-- Exercise requirements --
The required output consists solely of the lines from the top of the listing through the line containing "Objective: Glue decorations", transcribed exactly.
#### Data segment
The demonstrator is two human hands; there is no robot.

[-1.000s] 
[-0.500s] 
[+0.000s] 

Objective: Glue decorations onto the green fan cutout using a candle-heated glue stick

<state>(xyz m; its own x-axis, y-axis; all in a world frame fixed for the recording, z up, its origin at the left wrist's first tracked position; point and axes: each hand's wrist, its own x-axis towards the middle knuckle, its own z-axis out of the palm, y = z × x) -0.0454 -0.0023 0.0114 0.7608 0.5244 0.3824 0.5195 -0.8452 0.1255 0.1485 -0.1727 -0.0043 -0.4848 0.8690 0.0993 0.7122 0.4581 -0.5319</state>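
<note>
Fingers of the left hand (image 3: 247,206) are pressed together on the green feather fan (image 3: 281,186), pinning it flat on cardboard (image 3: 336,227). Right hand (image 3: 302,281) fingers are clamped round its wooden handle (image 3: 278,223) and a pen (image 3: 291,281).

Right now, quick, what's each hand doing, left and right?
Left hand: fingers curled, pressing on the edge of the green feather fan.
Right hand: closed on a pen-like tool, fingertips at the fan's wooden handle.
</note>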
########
-- Solution for this task --
The demonstrator is two human hands; there is no robot.

[-1.000s] 
[-0.500s] 
[+0.000s] 

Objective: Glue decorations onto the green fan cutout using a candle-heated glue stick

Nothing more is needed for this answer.